Jatibaru: Jejak Sejarah dan Pohon Jati dalam Cerita Rakyat Bima



Kelurahan Jatibaru, Kota Bima, sejak dahulu dikenal sebagai kawasan yang memiliki banyak pohon jati. Nama "Jatibaru" sendiri diyakini berkaitan erat dengan keberadaan pohon jati yang tumbuh subur di wilayah tersebut. Hingga saat ini, warisan tersebut masih dapat dilihat melalui usaha masyarakat yang mengembangkan industri mebel berbahan dasar kayu jati, yang menjadi salah satu mata pencaharian warga.


Selain dikenal sebagai sentra kayu jati, Jatibaru juga memiliki cerita rakyat yang diwariskan secara turun-temurun. Berdasarkan cerita yang diperoleh penulis dari masyarakat Desa Ntoke, wilayah ini memiliki keterkaitan dengan perjalanan La Kai, yang kemudian dikenal sebagai Sultan Abdul Khair I, Raja Bima pertama.


Dikisahkan bahwa La Kai sedang dikejar oleh La Salisi ketika melarikan diri dari Tanah Wera menuju Pulau Sangiang. Dalam perjalanan tersebut, La Kai bersama para pengawalnya berusaha menghindari kejaran musuh. Saat tiba di kawasan Jatibaru, para pengawal mengambil batang-batang kayu jati sebagai pijakan untuk dilalui oleh La Kai dan rombongannya.

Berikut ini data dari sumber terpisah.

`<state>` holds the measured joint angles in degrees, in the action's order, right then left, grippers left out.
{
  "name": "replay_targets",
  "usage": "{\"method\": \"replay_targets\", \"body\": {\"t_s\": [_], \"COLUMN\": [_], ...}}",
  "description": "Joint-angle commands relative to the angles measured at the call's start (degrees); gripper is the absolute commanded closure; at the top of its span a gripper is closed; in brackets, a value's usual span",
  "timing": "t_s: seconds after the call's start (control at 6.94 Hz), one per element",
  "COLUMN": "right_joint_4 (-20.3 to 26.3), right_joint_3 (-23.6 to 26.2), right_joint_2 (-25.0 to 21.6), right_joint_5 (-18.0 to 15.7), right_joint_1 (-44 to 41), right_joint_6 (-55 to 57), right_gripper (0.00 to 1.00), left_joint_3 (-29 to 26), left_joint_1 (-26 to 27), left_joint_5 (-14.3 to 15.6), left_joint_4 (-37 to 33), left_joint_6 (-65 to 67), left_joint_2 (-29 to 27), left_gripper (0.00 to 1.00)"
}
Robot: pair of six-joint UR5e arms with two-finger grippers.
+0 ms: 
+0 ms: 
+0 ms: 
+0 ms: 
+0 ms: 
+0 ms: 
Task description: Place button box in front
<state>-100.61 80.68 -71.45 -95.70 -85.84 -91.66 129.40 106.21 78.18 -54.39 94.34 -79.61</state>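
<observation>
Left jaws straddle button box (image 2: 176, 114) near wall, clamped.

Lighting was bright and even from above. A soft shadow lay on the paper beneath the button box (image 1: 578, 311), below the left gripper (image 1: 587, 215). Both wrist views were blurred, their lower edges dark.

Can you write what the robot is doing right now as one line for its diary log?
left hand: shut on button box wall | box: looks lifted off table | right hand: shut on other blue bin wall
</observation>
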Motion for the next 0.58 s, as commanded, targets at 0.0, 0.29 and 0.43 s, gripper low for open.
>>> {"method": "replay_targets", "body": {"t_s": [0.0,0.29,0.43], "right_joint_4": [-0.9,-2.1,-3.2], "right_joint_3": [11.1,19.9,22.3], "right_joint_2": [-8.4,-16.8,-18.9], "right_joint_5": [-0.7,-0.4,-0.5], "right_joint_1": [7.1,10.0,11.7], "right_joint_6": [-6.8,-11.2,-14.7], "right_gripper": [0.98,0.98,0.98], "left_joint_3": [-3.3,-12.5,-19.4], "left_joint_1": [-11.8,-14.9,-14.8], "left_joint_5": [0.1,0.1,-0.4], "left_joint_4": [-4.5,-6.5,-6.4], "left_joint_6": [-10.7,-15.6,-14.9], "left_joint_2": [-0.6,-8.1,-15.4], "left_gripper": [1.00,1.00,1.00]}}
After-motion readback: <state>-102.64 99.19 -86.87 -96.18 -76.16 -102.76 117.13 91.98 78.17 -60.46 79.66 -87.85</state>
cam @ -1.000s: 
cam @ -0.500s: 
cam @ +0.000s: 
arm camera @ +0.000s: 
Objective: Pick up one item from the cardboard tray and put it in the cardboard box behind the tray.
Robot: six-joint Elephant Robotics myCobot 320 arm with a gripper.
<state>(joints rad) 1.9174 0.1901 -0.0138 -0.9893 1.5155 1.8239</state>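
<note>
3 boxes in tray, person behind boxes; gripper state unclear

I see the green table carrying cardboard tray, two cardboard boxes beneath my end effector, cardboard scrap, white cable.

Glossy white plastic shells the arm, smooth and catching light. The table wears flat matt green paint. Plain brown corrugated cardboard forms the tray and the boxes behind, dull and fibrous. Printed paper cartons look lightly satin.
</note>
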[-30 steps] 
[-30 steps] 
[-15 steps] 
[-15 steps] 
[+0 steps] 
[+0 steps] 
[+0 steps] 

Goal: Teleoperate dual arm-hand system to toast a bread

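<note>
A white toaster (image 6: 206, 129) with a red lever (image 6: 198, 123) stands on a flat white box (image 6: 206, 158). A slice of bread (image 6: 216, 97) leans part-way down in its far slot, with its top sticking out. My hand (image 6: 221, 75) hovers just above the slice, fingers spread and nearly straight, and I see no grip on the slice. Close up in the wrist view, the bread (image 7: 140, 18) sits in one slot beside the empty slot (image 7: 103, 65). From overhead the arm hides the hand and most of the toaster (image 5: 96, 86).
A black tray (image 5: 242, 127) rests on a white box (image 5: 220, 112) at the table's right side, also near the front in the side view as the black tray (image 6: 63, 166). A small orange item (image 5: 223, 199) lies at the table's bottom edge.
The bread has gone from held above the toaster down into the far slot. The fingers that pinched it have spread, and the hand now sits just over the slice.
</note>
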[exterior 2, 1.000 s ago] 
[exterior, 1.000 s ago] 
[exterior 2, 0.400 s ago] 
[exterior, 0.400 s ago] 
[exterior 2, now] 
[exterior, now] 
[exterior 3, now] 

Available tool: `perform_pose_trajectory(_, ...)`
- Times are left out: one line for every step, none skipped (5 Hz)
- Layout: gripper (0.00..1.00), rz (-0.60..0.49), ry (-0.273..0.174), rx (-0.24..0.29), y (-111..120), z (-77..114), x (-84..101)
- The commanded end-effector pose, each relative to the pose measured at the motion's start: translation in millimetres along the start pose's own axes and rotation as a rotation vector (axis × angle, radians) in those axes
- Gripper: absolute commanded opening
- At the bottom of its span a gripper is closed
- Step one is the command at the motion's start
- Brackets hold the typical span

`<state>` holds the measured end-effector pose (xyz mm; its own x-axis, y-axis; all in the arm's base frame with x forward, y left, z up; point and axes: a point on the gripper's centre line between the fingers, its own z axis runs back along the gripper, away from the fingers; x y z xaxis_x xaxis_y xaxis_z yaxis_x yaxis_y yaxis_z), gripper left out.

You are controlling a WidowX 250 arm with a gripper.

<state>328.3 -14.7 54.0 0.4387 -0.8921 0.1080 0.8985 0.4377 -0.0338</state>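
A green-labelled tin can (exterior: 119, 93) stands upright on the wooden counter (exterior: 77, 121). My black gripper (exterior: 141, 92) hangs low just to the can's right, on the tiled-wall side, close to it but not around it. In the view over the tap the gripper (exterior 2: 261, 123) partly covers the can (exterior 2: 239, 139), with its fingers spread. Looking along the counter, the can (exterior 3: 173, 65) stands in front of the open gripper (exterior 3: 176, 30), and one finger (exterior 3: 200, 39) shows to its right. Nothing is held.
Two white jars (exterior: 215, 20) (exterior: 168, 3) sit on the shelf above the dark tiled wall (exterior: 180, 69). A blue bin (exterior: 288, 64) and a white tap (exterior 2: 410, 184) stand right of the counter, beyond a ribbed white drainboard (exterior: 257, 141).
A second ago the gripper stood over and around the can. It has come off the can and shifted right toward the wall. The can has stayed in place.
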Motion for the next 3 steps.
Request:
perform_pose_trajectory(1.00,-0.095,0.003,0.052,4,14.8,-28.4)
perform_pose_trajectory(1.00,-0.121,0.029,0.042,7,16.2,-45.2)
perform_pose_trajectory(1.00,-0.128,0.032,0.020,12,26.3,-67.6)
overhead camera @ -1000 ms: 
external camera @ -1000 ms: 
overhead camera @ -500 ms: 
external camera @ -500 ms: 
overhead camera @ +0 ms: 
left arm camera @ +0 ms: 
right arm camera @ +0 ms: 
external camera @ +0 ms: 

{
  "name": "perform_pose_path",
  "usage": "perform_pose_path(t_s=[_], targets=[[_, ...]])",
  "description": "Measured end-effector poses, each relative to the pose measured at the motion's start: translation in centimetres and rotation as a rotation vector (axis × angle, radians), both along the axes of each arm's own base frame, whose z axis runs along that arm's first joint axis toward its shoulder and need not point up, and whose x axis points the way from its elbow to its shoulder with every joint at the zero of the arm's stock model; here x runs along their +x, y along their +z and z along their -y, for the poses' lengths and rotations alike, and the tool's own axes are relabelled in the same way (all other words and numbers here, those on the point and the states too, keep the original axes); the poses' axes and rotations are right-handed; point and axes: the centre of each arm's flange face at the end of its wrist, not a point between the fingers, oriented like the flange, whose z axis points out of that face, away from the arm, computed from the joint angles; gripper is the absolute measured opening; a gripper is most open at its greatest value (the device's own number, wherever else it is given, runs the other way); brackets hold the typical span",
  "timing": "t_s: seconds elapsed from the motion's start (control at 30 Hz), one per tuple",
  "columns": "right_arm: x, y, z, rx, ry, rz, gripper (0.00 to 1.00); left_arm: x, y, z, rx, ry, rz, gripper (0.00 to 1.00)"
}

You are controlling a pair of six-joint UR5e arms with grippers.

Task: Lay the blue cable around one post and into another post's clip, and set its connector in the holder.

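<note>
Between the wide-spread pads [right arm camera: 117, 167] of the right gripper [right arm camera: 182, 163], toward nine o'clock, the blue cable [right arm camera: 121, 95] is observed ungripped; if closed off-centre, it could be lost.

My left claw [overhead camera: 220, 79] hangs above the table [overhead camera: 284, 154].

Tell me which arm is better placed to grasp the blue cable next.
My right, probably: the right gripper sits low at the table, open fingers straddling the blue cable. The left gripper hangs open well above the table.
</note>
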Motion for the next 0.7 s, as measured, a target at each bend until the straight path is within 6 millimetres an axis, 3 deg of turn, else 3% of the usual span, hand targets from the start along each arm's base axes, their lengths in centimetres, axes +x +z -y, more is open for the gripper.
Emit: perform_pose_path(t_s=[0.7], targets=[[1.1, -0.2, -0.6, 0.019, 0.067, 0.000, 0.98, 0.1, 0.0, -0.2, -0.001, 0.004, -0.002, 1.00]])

Tujuannya adalah menghilangkan jejak kaki agar tidak mudah diikuti oleh pasukan La Salisi.


Strategi tersebut kemudian digunakan ketika mereka melewati jalan yang berkelok-kelok, yang kini dikenal sebagai Ncai Kapenta. Dengan berpijak di atas kayu jati, jejak kaki rombongan menjadi sulit dilacak sehingga perjalanan mereka menuju tempat persembunyian dapat berlangsung lebih aman.


Meskipun kisah ini hidup dalam tradisi lisan dan belum didukung oleh bukti sejarah tertulis yang memadai, cerita tersebut menjadi bagian penting dari khazanah folklor masyarakat Bima. Cerita ini tidak hanya menjelaskan kedekatan Jatibaru dengan pohon jati, tetapi juga merefleksikan kecerdikan, strategi, dan nilai-nilai perjuangan yang diwariskan dari generasi ke generasi.